THE TASK: Copy each line of the records that contains the word "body".
= = = = =
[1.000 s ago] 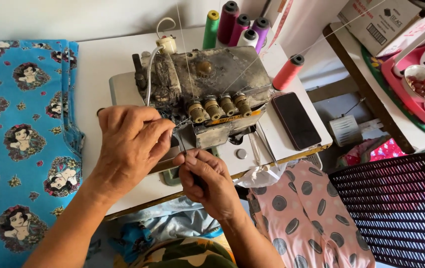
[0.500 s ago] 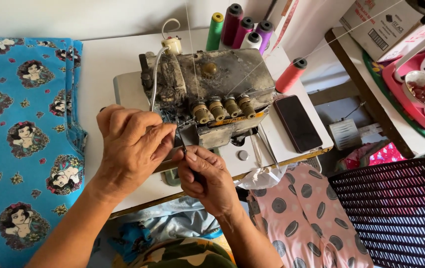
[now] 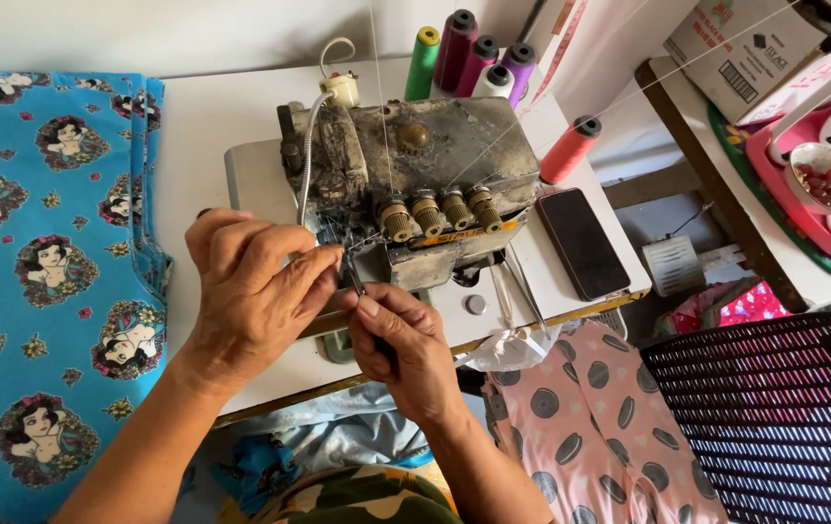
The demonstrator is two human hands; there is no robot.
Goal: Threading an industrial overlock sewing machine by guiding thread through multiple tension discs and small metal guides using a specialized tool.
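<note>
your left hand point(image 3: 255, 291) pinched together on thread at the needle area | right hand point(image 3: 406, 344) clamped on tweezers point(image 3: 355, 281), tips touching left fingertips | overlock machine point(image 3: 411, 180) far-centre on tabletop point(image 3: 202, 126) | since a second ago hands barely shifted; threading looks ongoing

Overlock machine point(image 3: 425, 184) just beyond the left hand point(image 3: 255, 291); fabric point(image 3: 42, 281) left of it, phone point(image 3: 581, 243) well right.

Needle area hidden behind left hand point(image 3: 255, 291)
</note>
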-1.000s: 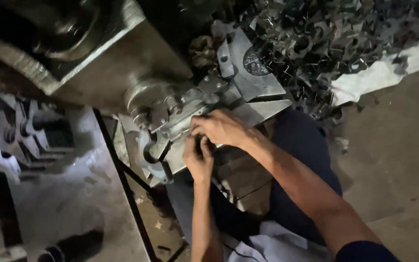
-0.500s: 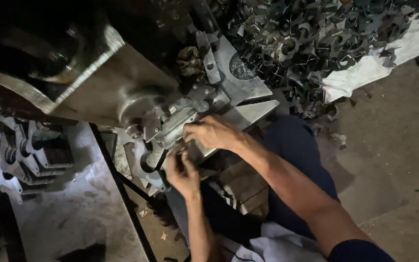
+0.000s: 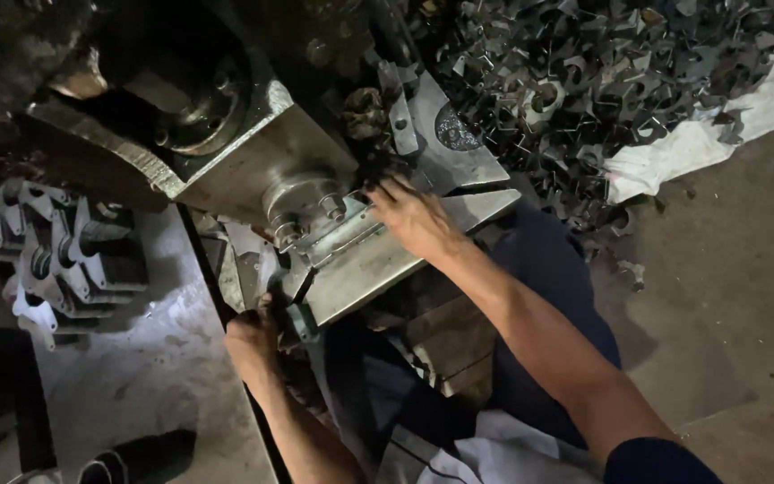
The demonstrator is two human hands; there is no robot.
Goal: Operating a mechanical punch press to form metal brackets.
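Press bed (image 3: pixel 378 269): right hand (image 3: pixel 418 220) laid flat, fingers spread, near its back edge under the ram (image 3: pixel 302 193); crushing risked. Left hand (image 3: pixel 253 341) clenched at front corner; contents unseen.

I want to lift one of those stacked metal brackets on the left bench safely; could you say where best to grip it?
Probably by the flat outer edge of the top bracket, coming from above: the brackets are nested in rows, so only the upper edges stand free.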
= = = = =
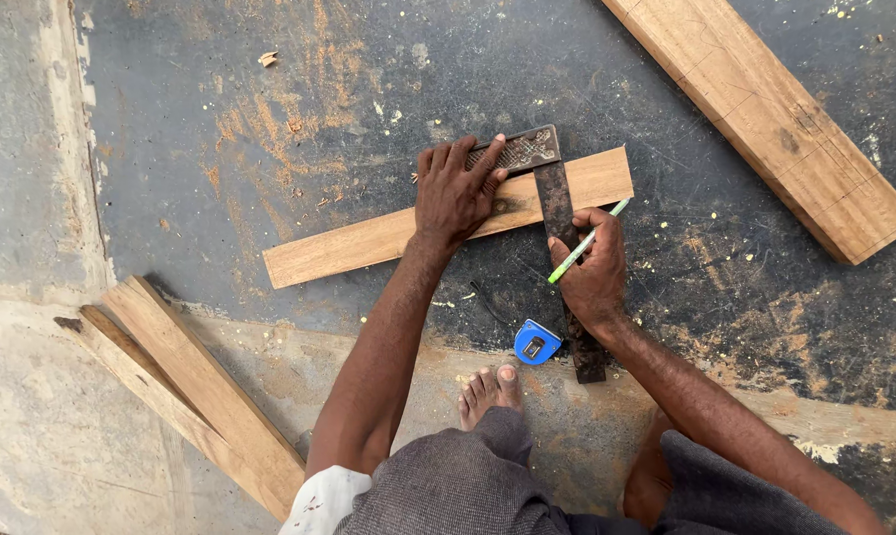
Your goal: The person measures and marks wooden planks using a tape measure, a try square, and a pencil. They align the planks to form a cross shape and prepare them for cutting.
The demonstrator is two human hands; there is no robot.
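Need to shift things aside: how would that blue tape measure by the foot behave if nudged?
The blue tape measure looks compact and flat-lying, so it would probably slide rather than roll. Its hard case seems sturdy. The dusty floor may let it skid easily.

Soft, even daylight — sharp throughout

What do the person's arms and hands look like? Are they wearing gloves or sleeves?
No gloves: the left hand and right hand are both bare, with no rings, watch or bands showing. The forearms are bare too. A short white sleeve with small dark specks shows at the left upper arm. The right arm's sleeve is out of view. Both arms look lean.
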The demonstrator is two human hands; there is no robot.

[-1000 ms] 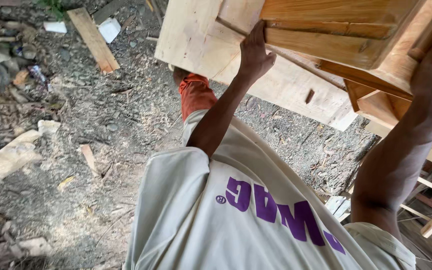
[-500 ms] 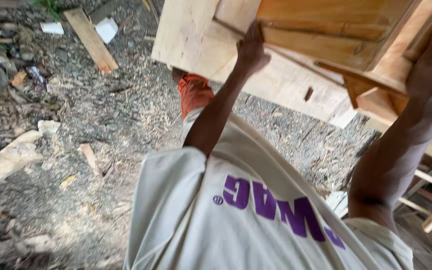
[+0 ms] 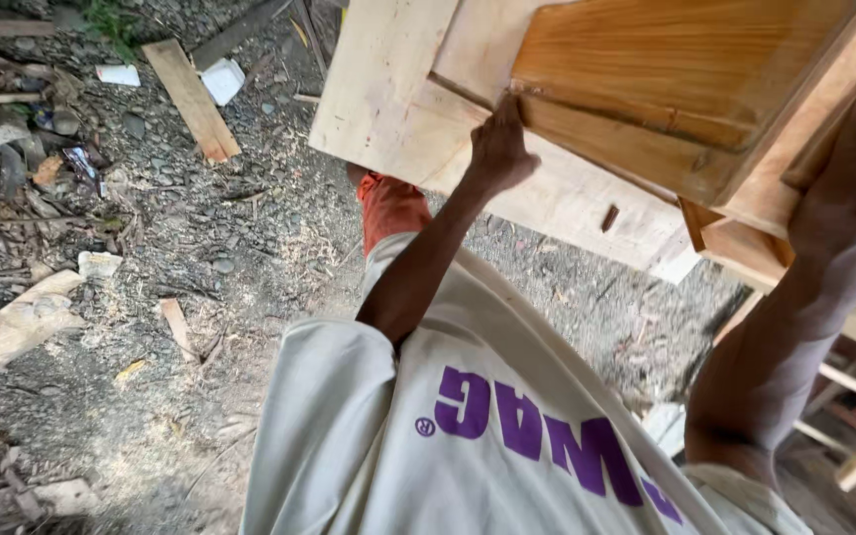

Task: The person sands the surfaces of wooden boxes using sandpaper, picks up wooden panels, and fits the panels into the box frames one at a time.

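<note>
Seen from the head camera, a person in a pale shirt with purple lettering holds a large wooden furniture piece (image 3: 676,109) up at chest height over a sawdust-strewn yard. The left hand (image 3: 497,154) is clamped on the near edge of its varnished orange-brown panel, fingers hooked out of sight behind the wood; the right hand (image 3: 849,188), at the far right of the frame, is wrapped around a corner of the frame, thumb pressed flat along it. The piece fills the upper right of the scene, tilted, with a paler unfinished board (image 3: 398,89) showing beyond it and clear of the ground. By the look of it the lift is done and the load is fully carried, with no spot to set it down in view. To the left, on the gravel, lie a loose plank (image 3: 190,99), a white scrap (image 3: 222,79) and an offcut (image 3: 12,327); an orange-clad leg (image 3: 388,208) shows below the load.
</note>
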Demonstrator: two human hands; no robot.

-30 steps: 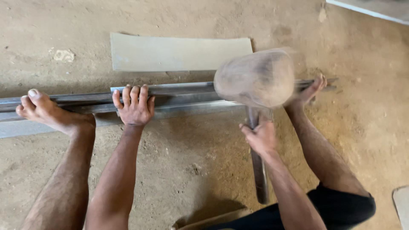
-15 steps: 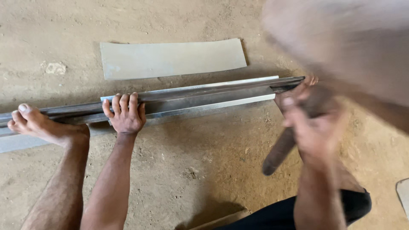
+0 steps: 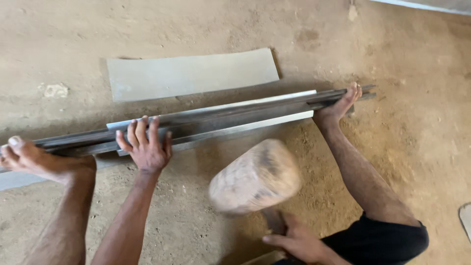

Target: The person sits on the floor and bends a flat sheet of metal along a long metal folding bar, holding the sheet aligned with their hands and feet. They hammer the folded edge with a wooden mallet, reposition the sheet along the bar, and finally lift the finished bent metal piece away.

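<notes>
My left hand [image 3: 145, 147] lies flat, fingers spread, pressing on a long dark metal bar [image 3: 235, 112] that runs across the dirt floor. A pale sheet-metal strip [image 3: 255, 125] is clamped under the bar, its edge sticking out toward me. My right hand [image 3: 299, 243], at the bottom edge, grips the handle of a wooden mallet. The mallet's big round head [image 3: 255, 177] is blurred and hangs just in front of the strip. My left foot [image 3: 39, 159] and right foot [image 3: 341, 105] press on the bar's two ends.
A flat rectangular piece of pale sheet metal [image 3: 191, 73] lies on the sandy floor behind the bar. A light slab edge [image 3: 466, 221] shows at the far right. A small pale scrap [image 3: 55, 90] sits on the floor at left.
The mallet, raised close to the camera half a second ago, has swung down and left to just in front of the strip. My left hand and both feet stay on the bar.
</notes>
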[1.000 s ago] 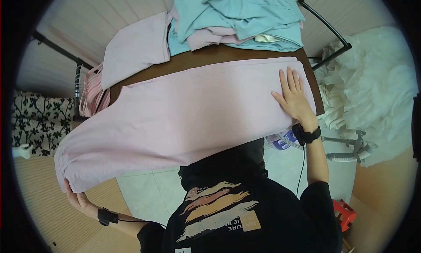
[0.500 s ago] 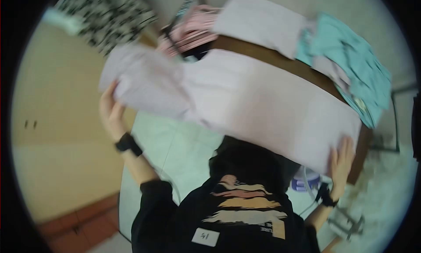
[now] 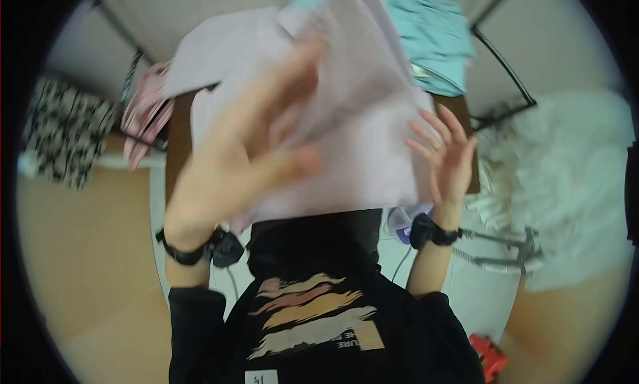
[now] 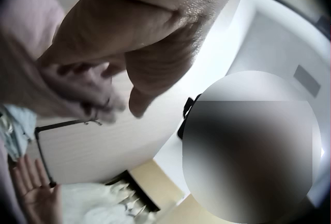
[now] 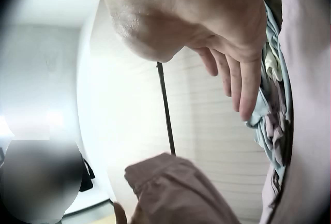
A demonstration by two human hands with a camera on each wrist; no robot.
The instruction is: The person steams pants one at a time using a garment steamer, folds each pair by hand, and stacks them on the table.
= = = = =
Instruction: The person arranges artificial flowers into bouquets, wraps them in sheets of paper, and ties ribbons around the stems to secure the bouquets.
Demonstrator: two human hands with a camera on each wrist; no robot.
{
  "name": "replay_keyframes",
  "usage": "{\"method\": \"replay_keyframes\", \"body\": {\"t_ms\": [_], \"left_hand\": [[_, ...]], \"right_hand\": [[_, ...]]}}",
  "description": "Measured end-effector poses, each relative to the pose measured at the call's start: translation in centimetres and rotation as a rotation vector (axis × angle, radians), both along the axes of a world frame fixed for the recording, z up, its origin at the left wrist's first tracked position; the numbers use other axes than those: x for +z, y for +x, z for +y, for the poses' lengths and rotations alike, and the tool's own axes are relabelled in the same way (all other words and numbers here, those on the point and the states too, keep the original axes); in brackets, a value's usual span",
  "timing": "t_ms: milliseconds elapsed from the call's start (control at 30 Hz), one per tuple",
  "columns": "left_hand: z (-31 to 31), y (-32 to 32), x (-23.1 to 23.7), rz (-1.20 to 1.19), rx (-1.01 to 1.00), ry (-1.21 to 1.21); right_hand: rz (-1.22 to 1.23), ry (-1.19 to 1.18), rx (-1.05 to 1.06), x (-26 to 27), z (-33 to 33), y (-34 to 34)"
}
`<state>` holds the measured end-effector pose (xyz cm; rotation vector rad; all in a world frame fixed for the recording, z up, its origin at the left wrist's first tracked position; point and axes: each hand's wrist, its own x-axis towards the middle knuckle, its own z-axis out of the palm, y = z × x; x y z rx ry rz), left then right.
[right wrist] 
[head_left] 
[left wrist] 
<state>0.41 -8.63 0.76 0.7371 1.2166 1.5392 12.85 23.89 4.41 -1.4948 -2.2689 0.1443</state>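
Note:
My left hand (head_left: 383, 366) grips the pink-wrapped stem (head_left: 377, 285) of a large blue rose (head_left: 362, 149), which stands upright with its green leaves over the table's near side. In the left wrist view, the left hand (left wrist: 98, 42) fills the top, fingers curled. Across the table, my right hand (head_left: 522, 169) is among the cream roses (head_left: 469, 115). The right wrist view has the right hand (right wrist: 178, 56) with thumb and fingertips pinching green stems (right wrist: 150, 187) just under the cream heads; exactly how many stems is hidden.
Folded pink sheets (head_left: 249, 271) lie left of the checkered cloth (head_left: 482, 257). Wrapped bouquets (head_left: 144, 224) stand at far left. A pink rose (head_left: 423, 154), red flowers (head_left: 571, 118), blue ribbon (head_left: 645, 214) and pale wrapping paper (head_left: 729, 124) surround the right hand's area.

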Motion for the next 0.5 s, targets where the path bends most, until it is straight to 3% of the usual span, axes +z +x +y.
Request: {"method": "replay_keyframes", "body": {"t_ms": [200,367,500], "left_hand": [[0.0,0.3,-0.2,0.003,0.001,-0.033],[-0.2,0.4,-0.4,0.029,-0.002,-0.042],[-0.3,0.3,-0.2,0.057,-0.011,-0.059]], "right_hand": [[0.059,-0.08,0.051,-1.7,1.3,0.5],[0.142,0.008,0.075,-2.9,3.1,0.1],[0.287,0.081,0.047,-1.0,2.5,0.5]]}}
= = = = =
TASK ANSWER:
  "usage": "{\"method\": \"replay_keyframes\", \"body\": {\"t_ms\": [_], \"left_hand\": [[_, ...]], \"right_hand\": [[_, ...]]}}",
Request: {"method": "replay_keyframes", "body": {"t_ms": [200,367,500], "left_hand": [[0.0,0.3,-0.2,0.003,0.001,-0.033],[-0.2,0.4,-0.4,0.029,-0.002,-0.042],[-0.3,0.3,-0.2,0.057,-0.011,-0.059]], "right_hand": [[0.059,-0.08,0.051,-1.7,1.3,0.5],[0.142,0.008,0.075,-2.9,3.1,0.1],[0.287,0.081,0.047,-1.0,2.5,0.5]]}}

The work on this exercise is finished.